Your goal:
Starting with the line with "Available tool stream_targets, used" in the entries below and going on through the line with "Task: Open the", output every line exactly and nothing more. No pictures.

Dataset:
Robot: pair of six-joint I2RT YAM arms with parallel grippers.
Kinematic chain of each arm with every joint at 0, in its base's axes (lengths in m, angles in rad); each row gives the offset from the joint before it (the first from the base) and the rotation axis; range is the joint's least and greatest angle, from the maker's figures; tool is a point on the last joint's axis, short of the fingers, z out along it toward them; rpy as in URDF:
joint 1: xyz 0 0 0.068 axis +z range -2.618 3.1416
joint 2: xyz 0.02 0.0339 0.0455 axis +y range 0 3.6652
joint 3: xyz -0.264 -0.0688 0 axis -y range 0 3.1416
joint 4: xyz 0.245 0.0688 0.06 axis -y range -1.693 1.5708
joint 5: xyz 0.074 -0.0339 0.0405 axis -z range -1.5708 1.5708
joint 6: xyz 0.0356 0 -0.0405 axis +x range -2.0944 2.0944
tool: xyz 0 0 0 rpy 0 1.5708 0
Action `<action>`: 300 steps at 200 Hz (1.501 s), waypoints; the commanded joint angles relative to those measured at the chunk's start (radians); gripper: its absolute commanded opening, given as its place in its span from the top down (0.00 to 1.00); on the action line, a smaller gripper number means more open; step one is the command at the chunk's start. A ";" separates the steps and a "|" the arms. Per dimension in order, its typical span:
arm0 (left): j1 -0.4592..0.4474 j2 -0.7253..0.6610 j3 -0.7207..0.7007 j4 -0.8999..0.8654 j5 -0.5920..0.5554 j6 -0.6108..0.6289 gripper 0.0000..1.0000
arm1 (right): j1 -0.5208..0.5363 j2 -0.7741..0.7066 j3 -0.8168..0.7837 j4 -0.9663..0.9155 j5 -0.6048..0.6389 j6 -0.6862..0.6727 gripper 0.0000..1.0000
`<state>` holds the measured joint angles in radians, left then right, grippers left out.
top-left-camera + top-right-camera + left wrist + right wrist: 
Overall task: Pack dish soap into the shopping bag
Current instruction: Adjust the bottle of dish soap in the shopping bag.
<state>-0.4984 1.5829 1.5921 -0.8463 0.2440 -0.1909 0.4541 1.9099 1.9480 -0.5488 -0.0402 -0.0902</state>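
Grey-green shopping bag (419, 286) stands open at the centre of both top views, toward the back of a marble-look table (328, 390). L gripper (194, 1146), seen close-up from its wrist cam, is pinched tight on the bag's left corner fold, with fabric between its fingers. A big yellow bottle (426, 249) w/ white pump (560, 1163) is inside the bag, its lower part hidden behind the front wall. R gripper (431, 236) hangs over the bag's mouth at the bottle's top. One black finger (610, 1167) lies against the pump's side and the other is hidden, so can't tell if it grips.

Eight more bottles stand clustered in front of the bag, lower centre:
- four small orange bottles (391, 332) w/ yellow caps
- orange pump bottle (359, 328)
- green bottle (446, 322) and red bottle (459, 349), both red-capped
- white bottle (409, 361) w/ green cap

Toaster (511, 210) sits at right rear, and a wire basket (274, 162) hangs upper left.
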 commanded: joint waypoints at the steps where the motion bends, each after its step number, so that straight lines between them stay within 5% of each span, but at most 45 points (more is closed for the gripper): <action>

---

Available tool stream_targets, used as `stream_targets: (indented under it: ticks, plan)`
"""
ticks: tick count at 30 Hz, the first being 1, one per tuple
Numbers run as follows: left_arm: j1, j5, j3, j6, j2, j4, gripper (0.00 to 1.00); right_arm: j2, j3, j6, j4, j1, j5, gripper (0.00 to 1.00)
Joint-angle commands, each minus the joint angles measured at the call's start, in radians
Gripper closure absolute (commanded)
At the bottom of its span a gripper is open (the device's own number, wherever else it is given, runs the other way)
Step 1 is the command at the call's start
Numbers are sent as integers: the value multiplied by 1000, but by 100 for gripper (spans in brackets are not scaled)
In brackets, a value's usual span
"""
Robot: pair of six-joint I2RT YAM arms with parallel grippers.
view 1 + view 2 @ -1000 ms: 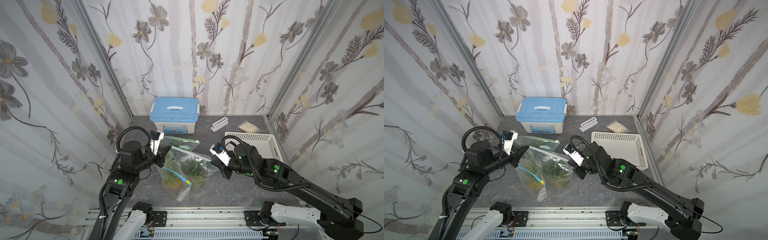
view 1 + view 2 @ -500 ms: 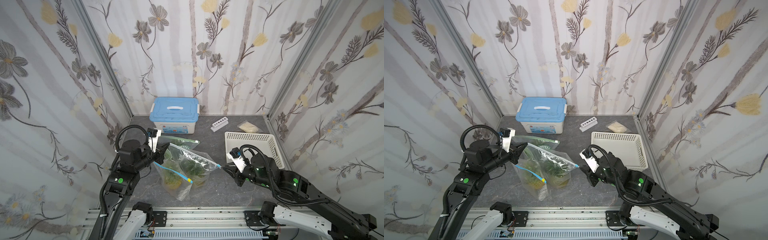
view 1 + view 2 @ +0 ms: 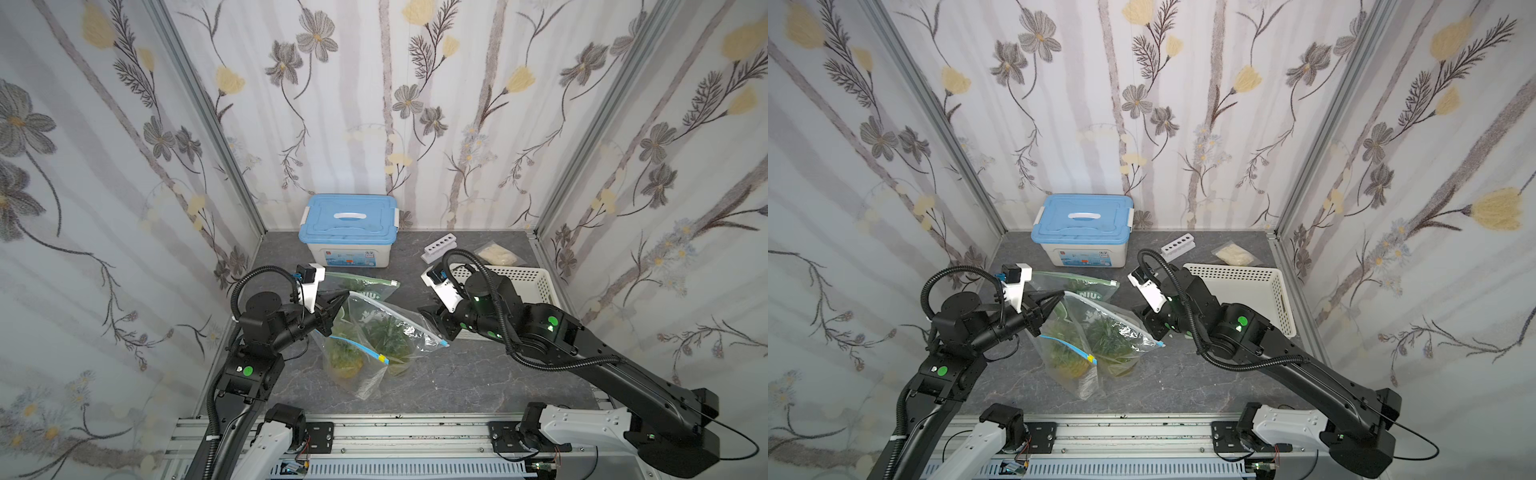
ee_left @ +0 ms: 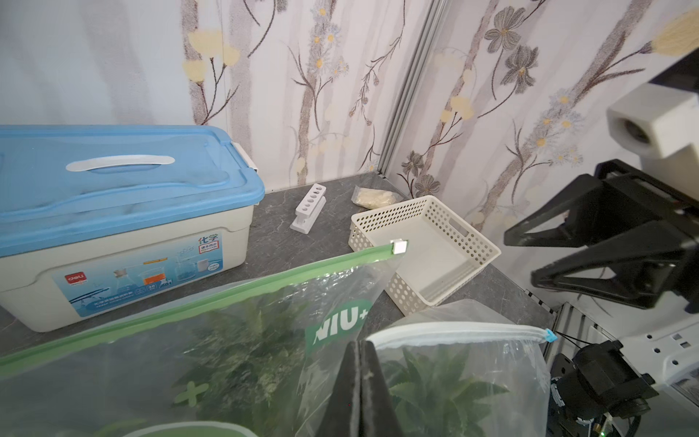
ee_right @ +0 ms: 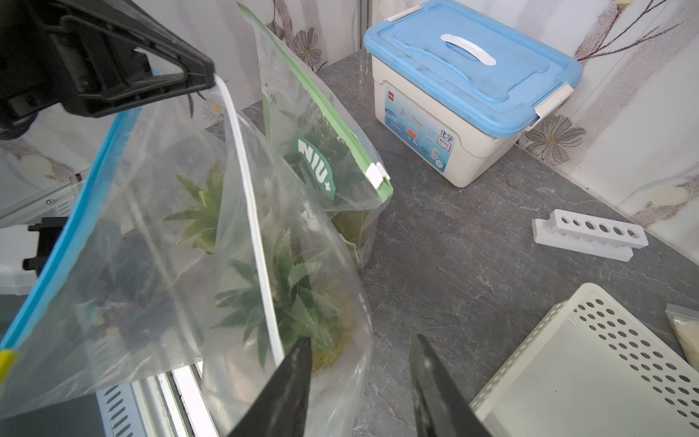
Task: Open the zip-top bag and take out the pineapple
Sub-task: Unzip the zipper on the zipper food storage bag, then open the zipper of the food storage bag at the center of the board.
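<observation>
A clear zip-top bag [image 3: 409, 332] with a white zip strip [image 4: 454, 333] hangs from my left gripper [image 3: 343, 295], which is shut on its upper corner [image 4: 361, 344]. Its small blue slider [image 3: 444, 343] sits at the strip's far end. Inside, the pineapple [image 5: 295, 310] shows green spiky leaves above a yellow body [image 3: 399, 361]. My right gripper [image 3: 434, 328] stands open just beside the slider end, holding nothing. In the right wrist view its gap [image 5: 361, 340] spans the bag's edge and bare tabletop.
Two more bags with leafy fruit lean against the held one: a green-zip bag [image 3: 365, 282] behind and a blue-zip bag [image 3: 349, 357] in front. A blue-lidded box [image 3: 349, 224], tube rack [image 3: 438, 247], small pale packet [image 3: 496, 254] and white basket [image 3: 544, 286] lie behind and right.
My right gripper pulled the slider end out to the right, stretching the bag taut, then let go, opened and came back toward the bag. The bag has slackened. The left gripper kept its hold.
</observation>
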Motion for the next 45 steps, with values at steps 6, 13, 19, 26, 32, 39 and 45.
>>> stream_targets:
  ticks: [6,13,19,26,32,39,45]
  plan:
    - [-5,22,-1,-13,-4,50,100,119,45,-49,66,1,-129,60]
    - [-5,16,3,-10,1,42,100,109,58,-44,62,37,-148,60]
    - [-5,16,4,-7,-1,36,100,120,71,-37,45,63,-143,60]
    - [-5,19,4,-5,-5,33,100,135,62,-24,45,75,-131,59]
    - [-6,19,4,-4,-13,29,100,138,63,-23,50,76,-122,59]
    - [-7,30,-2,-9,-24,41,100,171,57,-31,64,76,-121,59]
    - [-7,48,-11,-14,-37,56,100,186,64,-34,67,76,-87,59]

Answer below:
Available tool stream_targets, used as `stream_targets: (indented under it: ticks, plan)`
"""
ticks: tick count at 30 Hz, the first being 1, one per tuple
Numbers run as follows: left_arm: j1, j5, j3, j6, j2, j4, gripper (0.00 to 1.00); right_arm: j2, j3, j6, j4, j1, j5, gripper (0.00 to 1.00)
Joint-angle commands, each minus the joint angles measured at the call's start, in radians
Gripper closure absolute (commanded)
At the bottom of its span a gripper is open (the device's own number, wherever else it is given, runs the other way)
Step 1 is the command at the call's start
Numbers are sent as integers: the value multiplied by 1000, but by 100 for gripper (spans in brackets are not scaled)
In brackets, a value's usual span
"""
Robot: pair of six-joint I2RT YAM arms with parallel grippers.
view 1 + view 2 @ -1000 ms: 
view 1 + view 2 @ -500 ms: 
view 1 + view 2 @ +0 ms: 
ee_left @ +0 ms: 
ee_right @ +0 ms: 
Task: Open the zip-top bag and take out the pineapple

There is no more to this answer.